En second lieu, aux termes de l’article 8 de la convention européenne de sauvegarde des droits de l'homme et des libertés fondamentales : « 1° Toute personne a droit au respect de sa vie privée et familiale, de son domicile et de sa correspondance. / 2° Il ne peut y avoir ingérence d’une autorité publique dans l’exercice de ce droit que pour autant que cette ingérence est prévue par la loi et qu’elle constitue une mesure qui, dans une société démocratique, est nécessaire à la sécurité nationale, à la sûreté publique, au bien-être économique du pays, à la défense de l’ordre et à la prévention des infractions pénales, à la protection de la santé ou de la morale ou à la protection des droits et libertés d’autrui. ».


Dès lors qu’il ressort des pièces du dossier que les deux membres du couple font l’objet d’une mesure d’éloignement et que la vie familiale pourra se poursuivre en Azerbaïdjan où rien ne fait obstacle à la scolarisation de leurs enfants, le moyen tiré de la méconnaissance de l’article 8 de la convention européenne de sauvegarde des droits de l’homme et des libertés fondamentales doit être écarté.

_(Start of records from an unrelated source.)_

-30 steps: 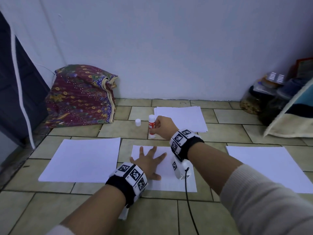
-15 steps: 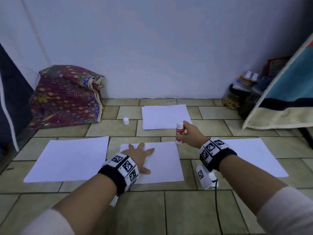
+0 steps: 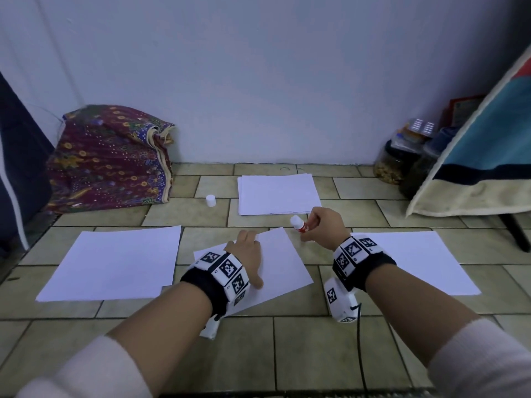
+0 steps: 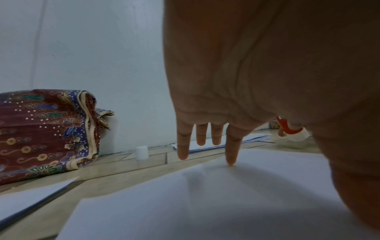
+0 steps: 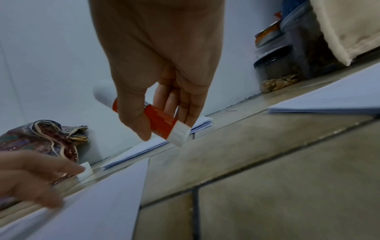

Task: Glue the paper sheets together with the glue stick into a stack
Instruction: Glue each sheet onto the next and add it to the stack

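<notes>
My right hand point(image 3: 321, 225) holds the red and white glue stick point(image 3: 299, 224) tilted above the floor, just past the far right corner of the middle sheet point(image 3: 284, 265). The right wrist view shows thumb and fingers wrapped round the glue stick point(image 5: 158, 116). My left hand point(image 3: 247, 251) lies flat with straight fingers point(image 4: 231, 146) pressing the middle sheet point(image 4: 226, 203), which is turned askew. A sheet point(image 3: 115, 262) lies at the left, another sheet point(image 3: 413, 259) at the right. A paper stack point(image 3: 277, 193) sits at the back. The white cap point(image 3: 210, 200) stands left of that stack.
A patterned cloth bundle point(image 3: 109, 159) leans on the wall at back left. Jars point(image 3: 402, 162) and a blue and cream cushion point(image 3: 482, 162) stand at back right. A black cable point(image 3: 360, 346) runs from my right wrist camera across the tiled floor point(image 3: 301, 354).
My right hand has carried the glue stick from beside the back stack toward the middle sheet's far right corner and tilted it. The middle sheet has rotated under my left hand.
</notes>
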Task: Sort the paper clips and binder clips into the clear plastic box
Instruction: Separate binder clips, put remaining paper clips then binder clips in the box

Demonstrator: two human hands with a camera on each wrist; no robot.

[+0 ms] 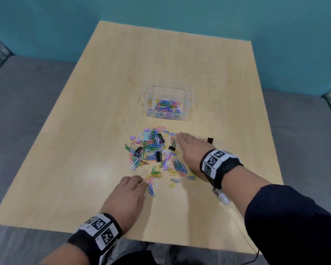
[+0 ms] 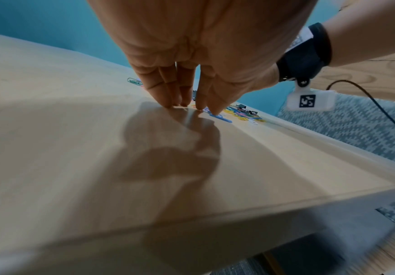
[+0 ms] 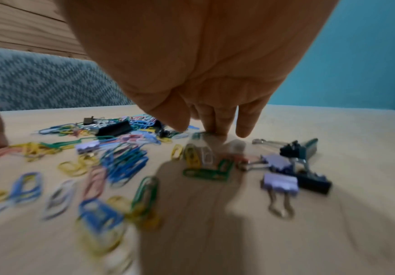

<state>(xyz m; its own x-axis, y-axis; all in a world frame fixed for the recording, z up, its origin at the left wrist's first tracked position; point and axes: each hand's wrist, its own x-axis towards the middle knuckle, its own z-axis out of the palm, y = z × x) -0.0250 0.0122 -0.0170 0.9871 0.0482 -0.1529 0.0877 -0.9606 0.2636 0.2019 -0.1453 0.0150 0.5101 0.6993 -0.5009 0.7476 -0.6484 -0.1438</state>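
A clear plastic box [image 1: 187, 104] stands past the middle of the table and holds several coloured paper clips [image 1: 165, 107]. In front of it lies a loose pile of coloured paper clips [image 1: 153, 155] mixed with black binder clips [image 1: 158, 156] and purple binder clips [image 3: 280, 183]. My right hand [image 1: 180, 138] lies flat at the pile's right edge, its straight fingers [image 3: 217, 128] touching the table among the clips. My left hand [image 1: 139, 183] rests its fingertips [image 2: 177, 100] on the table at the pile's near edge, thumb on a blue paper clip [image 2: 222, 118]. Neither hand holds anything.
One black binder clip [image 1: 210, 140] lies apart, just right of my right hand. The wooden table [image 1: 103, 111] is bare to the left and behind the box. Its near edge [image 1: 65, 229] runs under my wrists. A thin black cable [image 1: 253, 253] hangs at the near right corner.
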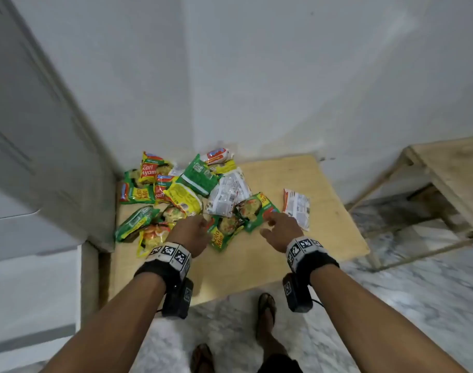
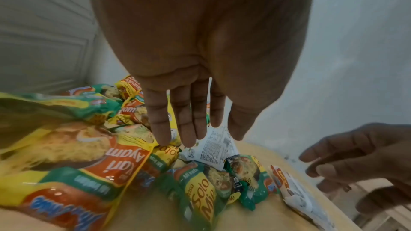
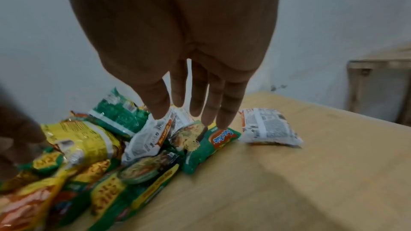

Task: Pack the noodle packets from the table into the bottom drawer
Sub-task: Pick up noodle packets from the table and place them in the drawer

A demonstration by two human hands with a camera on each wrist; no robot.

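Note:
Several noodle packets lie heaped [image 1: 187, 189] at the far left corner of a light wooden table [image 1: 297, 265]. My left hand [image 1: 201, 220] hovers over the heap's near edge with fingers [image 2: 189, 126] straight, above a yellow packet [image 2: 164, 154] and a white one [image 2: 213, 148]. It holds nothing. My right hand [image 1: 270, 219] reaches in with straight fingers [image 3: 224, 111]; the tips are at a green packet [image 3: 211, 145], and I cannot tell whether they touch it. A green Soto Mie packet [image 1: 221, 236] lies between the hands. One white packet [image 1: 297, 208] lies apart on the right. No drawer is in view.
A white panelled door or cabinet front [image 1: 41, 135] stands close on the left, and white walls meet behind the heap. A second wooden table [image 1: 445, 173] stands to the right. Marble floor and my sandalled feet [image 1: 267, 310] show below the table's near edge.

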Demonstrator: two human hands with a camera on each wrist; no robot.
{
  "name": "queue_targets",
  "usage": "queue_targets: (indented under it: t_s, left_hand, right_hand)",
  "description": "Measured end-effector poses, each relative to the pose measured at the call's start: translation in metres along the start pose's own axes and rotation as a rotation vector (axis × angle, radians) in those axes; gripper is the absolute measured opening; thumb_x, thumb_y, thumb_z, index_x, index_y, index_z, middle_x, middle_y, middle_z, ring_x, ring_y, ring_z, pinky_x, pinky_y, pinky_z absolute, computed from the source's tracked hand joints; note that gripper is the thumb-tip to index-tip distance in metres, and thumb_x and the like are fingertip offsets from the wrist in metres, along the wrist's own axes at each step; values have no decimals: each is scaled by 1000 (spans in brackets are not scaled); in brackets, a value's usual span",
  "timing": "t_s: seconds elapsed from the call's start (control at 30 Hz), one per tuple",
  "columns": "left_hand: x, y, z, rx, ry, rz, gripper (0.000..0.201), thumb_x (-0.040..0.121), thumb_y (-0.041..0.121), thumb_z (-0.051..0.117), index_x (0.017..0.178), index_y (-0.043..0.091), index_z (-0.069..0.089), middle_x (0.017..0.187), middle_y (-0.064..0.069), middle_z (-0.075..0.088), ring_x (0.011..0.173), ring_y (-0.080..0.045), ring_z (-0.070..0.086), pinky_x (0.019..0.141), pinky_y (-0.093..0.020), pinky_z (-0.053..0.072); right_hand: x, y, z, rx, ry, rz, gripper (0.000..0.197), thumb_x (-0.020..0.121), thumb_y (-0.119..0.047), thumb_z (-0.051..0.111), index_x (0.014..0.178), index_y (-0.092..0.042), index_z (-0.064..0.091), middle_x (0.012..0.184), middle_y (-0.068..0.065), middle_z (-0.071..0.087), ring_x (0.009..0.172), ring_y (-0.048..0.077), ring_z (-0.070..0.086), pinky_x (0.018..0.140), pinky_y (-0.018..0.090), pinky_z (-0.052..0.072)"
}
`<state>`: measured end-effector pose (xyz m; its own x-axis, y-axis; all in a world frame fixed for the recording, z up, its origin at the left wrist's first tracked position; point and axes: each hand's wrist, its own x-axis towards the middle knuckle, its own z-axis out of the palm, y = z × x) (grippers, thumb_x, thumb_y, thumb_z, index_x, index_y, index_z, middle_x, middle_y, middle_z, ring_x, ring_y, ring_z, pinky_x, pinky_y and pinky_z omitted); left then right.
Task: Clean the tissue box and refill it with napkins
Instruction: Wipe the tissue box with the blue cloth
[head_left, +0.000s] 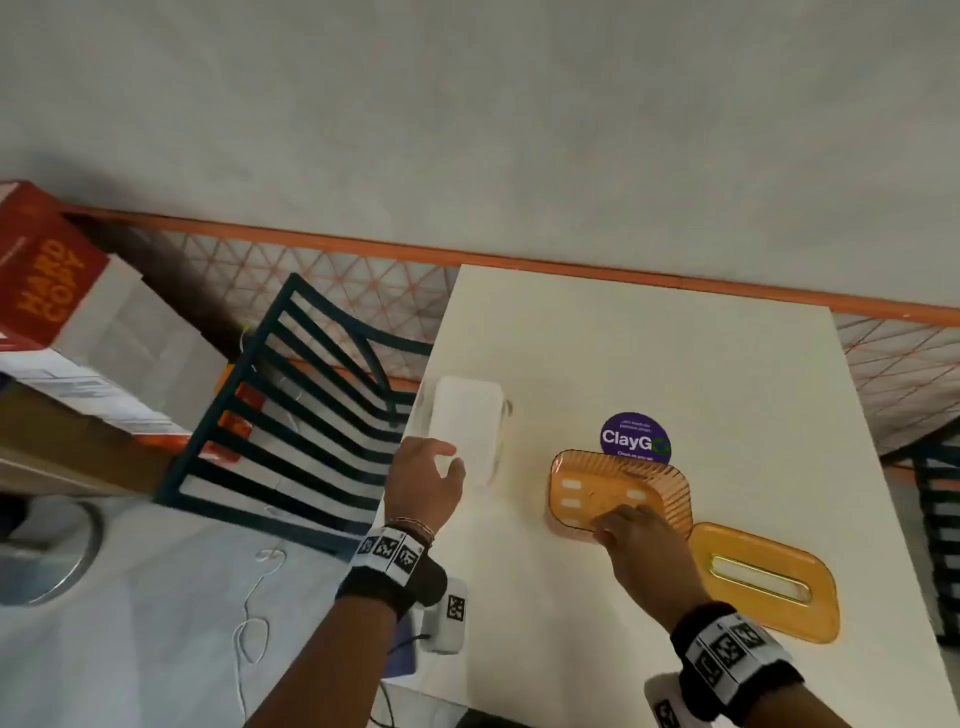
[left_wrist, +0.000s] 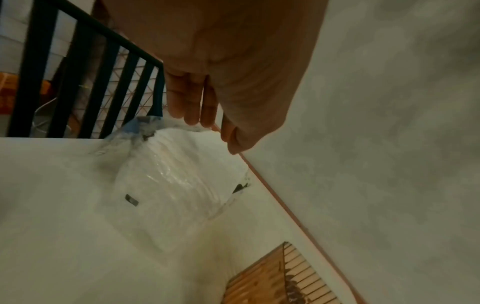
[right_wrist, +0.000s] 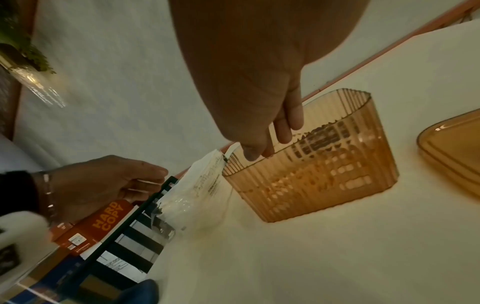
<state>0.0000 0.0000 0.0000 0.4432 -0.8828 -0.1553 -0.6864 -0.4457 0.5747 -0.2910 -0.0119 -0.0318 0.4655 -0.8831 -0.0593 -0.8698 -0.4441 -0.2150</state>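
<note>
An orange ribbed tissue box (head_left: 618, 493) stands open on the white table (head_left: 675, 364), and nothing shows inside it. My right hand (head_left: 618, 522) pinches its near rim, thumb outside and fingers inside (right_wrist: 285, 131). The box's orange lid (head_left: 763, 582), with a slot, lies flat to the right of the box. A plastic-wrapped pack of white napkins (head_left: 467, 434) lies near the table's left edge. My left hand (head_left: 441, 462) hovers over the pack's near end with relaxed fingers (left_wrist: 192, 107) and holds nothing. The left wrist view shows the pack (left_wrist: 176, 181) just under the fingertips.
A purple ClayGo sticker (head_left: 635, 437) is on the table behind the box. A dark slatted chair (head_left: 291, 415) stands against the table's left edge, with a red HARD COPY carton (head_left: 47, 280) beyond it. Another dark chair (head_left: 940, 519) is at the right.
</note>
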Motion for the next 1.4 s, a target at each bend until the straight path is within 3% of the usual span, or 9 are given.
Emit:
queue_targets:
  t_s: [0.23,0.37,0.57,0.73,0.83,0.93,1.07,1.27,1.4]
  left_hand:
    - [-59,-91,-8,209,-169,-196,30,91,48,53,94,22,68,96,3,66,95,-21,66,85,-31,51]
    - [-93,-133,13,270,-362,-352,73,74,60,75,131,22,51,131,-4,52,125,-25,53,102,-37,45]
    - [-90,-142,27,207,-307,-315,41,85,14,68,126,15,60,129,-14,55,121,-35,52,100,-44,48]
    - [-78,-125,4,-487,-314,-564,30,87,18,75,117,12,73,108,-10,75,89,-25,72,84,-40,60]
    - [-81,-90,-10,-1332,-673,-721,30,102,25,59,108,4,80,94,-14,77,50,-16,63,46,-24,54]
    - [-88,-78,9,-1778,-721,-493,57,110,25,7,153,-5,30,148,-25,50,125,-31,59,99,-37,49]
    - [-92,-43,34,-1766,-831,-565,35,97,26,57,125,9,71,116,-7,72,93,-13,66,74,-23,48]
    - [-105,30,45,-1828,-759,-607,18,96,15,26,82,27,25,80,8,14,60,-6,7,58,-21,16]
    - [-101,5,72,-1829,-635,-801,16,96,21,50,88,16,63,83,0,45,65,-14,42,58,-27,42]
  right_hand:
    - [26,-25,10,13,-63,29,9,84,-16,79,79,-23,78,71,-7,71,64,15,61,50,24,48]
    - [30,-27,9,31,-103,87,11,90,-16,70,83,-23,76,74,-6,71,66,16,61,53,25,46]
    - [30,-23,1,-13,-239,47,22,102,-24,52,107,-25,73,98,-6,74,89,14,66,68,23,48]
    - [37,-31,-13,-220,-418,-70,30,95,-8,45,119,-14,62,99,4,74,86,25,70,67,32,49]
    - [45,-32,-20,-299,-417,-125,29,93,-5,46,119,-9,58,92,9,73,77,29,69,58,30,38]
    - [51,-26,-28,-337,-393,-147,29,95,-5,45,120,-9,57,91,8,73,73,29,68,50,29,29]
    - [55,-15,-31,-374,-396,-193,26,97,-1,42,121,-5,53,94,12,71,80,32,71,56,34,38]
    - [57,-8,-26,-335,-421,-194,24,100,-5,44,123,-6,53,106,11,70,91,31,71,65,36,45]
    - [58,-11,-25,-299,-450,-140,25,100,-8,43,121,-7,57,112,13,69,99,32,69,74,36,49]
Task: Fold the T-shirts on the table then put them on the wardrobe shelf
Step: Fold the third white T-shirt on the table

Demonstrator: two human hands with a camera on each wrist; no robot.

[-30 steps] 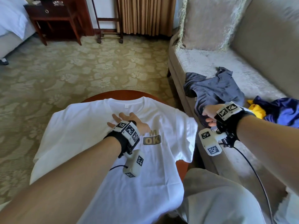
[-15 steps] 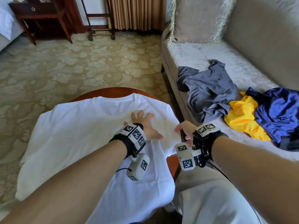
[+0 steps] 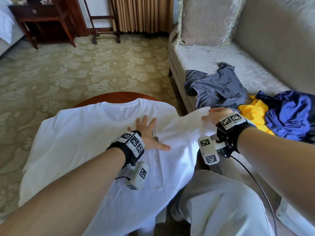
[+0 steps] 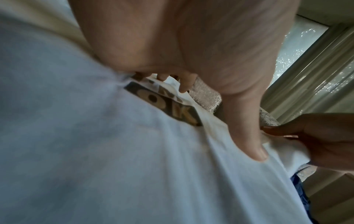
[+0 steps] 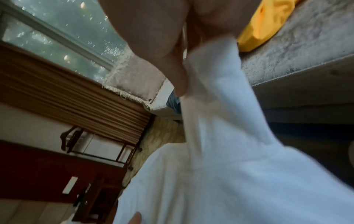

Sur la légalité de la décision portant obligation de quitter le territoire français :


En premier lieu, il résulte de ce qui a été dit précédemment que l’illégalité de la décision portant refus de titre de séjour n’est pas établie. Par suite, le moyen tiré de l’exception d’illégalité dirigé contre la décision portant obligation de quitter le territoire français doit être écarté.

En second lieu, le moyen tiré de l’erreur d’appréciation au regard de l’article 8 de la convention européenne de sauvegarde des droits de l’homme et des libertés fondamentales doit être écarté pour les mêmes motifs que ceux exposés aux points 5 et 7 et du jugement.

Sur la légalité des décisions fixant le pays de destination et fixant le délai de départ volontaire :

L’illégalité des décisions portant refus de titre de séjour et obligation de quitter le territoire français n’étant pas établie, les moyens tirés, par voie de conséquence de l’illégalité de ces décisions, invoqués à l’encontre des décisions fixant le pays de destination et fixant le délai de départ doivent être écartés.

Il résulte de tout ce qui précède que la requête de Mme B... épouse C... doit être rejetée, en toutes ses conclusions.


D É C I D E :


Article 1er :
La requête de Mme B... épouse C... est rejetée.

Article 2 :
Le présent jugement sera notifié à Mme A... B... épouse C... et au préfet de Maine-et-Loire.


Délibéré après l’audience du 2 décembre 2025, à laquelle siégeaient :

Mme Douet, présidente,
Mme Malingue, première conseillère,
M. Brémond, premier conseiller.


Rendu public par mise à disposition au greffe le 16 décembre 2025.
La présidente-rapporteure,

H. DOUET
L’assesseure la plus ancienne
dans l’ordre du tableau,

F. MALINGUE
Le greffier,

F. LAINÉ


La République mande et ordonne au préfet de Maine-et-Loire en ce qui le concerne ou à tous commissaires de justice à ce requis en ce qui concerne les voies de droit commun contre les parties privées, de pourvoir à l’exécution de la présente décision.